Backed by liquidity from foreign flows, benchmark indices have scaled new highs over the past few sessions. Mitesh Dalal, director, and chief investment strategist, Standard Chartered Securities tells Puneet Wadhwa that election results, crude oil prices and the overall global economic slowdown are some of the other factors besides earnings recovery that investors need to keep a tab on. Edited excerpts:
What’s your market outlook for the rest of 2019?
Market sentiment changed post the announcement of the election dates. Foreign portfolio investors (FPIs) are buying aggressively. On the other hand, the domestic institutions (DIIs) have turned sellers after a long time. The market rally is in anticipation of a favourable outcome of general elections, favourable US-China trade agreement, the dovish stance by the US Federal Reserve (US Fed) and geopolitical tensions with the neighbouring country now on the back foot.
Going ahead, the market direction will be decided by the fourth quarter earnings for the financial year 2018 – 19 (Q4FY19) and the outcome of general elections. While both these will have an impact on the markets, an unfavourable election outcome could lead to higher volatility that may not last long. We are bullish on the market from a long-term perspective.
How long do you think the foreign investors will continue to pour in money into Indian equities?
Earnings will have to catch up for the markets to sustain at the current levels. Q4FY19 results will tell us more about the earnings cycle, which in turn, will determine the flows. Also, we have to be mindful of election results, crude oil prices and the overall global economic slowdown that may have its impact on the flows and markets.
What has been your investing strategy thus far in calendar year 2019 (CY19)?
We have been suggesting our long-term clients take the benefit of the volatility and invest in a staggered manner. We have been overweight on private banks, insurance in the financial space and digital services segment in information technology (IT) sector; neutral on public sector banks (PSBs) and consumer discretionary; and underweight on oil and gas, utility sectors.
How comfortable are you with the overall market valuation?
The Nifty50 is trading a historical price-to-earnings (P/E) of around 28 times and forward P/E of around 18 times one-year forward. In the current environment, we believe volatility will be high and would prefer a bottom-up approach rather than looking at the market as a whole. The mid-cap and small-cap indices have been beaten down from their peak and there is value in select mid-cap stocks, which cannot be ignored.
Have the banking stocks run ahead of the fundamentals?

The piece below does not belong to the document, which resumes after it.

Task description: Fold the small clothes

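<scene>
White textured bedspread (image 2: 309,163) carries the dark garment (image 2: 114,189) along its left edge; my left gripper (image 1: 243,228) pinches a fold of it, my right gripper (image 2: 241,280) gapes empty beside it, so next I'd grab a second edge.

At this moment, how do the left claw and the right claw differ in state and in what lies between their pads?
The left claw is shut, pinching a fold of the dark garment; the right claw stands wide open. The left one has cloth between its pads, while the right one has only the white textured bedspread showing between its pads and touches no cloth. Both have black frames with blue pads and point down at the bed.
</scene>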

We have been ‘overweight’ on private banks for quite some time now and have gone ‘neutral’ on PSU banks in January 2019. PSU banks selectively can do better since the government has infused funds and some banks have come out of the prompt corrective action (PCA). As far as valuations are concerned, a lot of money is chasing the few names in this sector that have shown resilience in bad times and delivered earnings. Hence, funds are flowing towards these names.
What’s your advice to investors given the developments?
Long-term investors in the equity segment can benefit from the volatility, while the short-term investors can play the momentum and exit at appropriate levels. The clarity, we believe, will come post-election results. Prior to that, earnings will guide the markets. We also have to be watchful about the monsoon, as the El Nino ghost is hovering around; though it is too early to confirm anything.